Labour has had some success with it’s “cost of living” critique. It’s also done a decent job of painting the Tory party as out of touch, and distant from ordinary working people. But it cannot go on like this. If Labour wants to have any prospect of forming a government in 2015 it has to come up with something that resembles an economic policy. The party cannot continue to do what it did today, which is to send its leader into the House of Commons chamber to scream “you smell!” at the government front bench.

Miliband may – by some quirk of fate – one day become prime minister. But his performance this afternoon showed he is not yet ready for the job. Not even close.


Failure to Connect (20 March 2014)


I've watched every Labour leader from Neil Ninnock to Ed Miliband deliver a response to Chancellor's budget speech, but yesterday's effort by Ed Miliband was the worst I can remember.

Now the task is not easy because the opposition leader does not have advance sight of the budget speech although, unlike in years gone by, much of the content is leaked to the media long before the big day.

So very little of what the Chancellor is going to say remains a secret even if the Government is able to pull one or two surprise rabbits out of the hat. 

The Chancellor George Osborne had the best joke of the day in which he compared Ed Miliband to the King John, describing him as a 'weak' leader compared to his elder brother (King Richard aka David Miliband) and in thrall to a small band of barons (union barons, of course).

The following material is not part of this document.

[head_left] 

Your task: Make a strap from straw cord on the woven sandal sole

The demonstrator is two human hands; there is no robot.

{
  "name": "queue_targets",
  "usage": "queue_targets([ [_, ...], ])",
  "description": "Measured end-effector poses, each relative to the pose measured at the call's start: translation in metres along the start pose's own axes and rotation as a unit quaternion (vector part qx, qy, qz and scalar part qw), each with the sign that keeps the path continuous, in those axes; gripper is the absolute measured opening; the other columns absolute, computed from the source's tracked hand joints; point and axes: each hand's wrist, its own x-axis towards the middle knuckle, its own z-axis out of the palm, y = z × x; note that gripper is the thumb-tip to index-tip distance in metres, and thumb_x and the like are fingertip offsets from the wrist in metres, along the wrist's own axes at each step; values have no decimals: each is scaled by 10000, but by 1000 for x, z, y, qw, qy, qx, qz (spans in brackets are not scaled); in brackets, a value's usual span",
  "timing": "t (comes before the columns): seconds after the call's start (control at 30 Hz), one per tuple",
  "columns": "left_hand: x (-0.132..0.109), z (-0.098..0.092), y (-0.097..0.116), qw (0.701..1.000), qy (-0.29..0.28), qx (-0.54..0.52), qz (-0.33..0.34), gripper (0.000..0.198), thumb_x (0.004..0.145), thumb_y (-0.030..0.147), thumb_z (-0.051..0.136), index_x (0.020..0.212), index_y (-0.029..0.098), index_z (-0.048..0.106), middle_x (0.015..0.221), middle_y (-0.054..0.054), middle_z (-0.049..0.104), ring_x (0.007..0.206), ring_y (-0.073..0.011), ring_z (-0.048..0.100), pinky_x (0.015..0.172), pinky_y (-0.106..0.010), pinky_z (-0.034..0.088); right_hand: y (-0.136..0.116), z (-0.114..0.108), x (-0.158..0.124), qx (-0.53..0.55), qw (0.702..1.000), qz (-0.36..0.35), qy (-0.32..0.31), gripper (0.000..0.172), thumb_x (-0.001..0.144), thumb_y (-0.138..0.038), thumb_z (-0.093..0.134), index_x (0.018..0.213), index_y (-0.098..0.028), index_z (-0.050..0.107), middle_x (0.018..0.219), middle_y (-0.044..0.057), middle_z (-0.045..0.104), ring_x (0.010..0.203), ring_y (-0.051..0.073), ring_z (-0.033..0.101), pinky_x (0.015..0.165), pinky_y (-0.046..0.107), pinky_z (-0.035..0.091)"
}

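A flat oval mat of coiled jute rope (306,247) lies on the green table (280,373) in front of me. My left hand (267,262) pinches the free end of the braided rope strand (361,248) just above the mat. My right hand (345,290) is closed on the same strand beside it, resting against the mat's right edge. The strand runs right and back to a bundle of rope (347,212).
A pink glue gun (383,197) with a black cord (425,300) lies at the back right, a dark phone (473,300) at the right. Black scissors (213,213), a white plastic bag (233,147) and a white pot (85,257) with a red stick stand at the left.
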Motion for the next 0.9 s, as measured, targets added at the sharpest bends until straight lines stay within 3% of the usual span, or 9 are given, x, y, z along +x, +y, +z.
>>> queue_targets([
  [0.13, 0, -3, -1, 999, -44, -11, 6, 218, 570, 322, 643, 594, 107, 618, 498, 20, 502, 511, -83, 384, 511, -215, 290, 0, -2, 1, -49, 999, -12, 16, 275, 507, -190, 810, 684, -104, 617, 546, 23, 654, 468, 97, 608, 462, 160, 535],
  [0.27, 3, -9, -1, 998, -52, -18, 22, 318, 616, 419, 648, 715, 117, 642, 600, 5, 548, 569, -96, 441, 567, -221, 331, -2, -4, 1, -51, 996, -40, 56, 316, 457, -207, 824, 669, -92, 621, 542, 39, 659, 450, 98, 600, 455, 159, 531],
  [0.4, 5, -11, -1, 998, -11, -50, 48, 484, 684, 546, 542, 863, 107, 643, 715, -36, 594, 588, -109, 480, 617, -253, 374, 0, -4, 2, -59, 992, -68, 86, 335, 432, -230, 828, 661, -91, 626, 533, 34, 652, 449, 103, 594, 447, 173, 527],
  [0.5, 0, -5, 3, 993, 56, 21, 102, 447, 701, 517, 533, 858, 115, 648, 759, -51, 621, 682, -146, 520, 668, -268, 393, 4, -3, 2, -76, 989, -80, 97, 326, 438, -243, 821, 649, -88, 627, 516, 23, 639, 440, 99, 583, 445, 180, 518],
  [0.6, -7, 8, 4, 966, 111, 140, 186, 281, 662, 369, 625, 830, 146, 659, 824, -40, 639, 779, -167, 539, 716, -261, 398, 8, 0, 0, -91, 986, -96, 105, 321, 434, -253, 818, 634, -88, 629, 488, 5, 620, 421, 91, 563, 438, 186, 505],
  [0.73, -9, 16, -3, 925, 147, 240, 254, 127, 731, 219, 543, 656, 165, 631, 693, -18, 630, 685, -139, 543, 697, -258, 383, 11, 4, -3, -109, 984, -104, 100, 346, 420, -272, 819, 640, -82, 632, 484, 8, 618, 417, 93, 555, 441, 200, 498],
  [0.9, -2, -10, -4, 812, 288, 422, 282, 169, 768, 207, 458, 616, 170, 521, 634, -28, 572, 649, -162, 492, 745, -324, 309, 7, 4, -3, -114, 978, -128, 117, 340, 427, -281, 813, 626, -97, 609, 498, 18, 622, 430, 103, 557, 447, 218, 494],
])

Now to their credit Ed and the opposition benches enjoyed this joke at their own expense not least because it was well delivered and funny, but when Ed stood up to respond he was dull, repetitive and uninspiring - his line of attack being that this was the 'same old Tories'.

Now this is a silly argument if you ask me, which makes about as much sense as going on about the Prime Minister's private education at Eton or his juvenile antics as a student.          

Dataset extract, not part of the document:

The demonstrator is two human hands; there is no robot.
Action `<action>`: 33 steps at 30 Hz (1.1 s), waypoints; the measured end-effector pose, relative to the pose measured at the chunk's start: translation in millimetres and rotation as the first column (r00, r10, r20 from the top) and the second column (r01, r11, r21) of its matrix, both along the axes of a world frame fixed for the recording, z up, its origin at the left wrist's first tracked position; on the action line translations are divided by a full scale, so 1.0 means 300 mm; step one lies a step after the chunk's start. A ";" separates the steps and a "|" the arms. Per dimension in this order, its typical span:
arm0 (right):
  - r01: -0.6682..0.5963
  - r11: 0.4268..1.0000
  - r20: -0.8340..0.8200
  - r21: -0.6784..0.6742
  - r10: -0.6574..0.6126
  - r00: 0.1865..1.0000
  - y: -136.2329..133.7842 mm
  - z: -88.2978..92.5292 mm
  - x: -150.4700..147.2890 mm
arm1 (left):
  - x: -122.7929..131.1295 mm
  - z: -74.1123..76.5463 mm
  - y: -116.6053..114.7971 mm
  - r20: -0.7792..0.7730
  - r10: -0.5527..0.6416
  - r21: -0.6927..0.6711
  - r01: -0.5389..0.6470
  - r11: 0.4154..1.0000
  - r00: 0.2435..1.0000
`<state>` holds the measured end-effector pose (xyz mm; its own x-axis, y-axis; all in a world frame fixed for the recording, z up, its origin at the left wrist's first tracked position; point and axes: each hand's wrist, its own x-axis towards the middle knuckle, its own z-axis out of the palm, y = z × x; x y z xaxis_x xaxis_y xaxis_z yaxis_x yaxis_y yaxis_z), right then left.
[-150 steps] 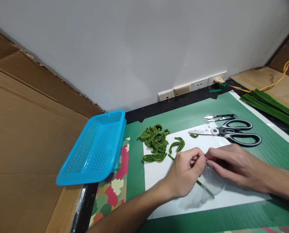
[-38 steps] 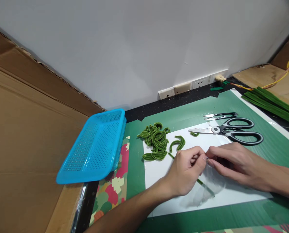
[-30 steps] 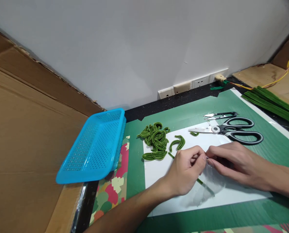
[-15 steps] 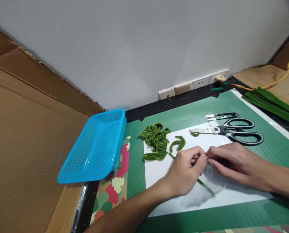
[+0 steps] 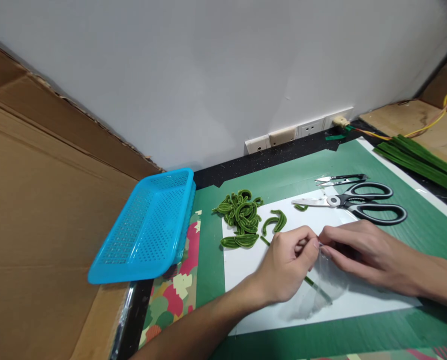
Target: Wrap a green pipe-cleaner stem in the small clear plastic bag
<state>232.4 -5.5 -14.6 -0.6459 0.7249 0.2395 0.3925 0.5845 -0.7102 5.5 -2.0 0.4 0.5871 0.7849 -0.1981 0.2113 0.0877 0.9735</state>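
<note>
My left hand (image 5: 285,267) and my right hand (image 5: 354,250) meet fingertip to fingertip over a white sheet (image 5: 253,265). Both are pinched shut on a thin green pipe cleaner (image 5: 315,286) that runs slantwise under the left hand, its other end (image 5: 264,241) showing past the knuckles. A piece of clear film (image 5: 321,292) lies crumpled below the fingers. A heap of bent green pipe-cleaner pieces (image 5: 240,215) lies beyond the left hand, with two loose curved ones (image 5: 275,222) beside it.
Black-handled scissors (image 5: 362,206) and small metal snips (image 5: 341,178) lie behind my right hand on the green mat (image 5: 208,250). A blue plastic basket (image 5: 148,227) leans at the left. Long green pipe cleaners (image 5: 418,160) lie far right. Wall sockets (image 5: 298,131) line the back.
</note>
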 end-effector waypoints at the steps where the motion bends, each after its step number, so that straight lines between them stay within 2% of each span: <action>1: 0.002 1.000 -0.001 0.002 -0.002 1.000 0.000 0.001 0.000 | 0.000 0.000 0.000 -0.001 -0.001 0.000 0.001 1.000 1.000; 33: -0.012 1.000 0.001 -0.024 0.012 1.000 -0.003 -0.014 0.006 | 0.002 -0.005 0.001 0.015 0.003 -0.008 -0.003 1.000 1.000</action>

Because it makes about as much sense as saying that Ed Miliband is really the same as his father, the well-known Marxist academic Ralph Miliband whose view of politics and 'democratic socialism' were very different in the 1970s and 80s to the views that  his younger son holds today.

Just as David Cameron is a very different kind of Conservative leader compared to Margaret Thatcher over 30 years ago, so while I like a political bust-up as much as the next person I think it's important that what you say should be convincing and believable.

The other reason the Coalition Government is not the 'same old Tories' is that another party, the Liberal Democrats, are part of the Government as well which is a good thing, in my view, and you can see the evidence of the Lib Dem contribution in the new money for child care, for example, and in the decision to raise the tax threshold or the rate at which people start to pay tax to £10,500. 

So while I remember cheering on Neil Kinnock, John Smith and Tony Blair on budget day, in years gone by, to my mind Ed Miliband fell flat on his face or to put things in boxing parlance - he failed to land a single punch.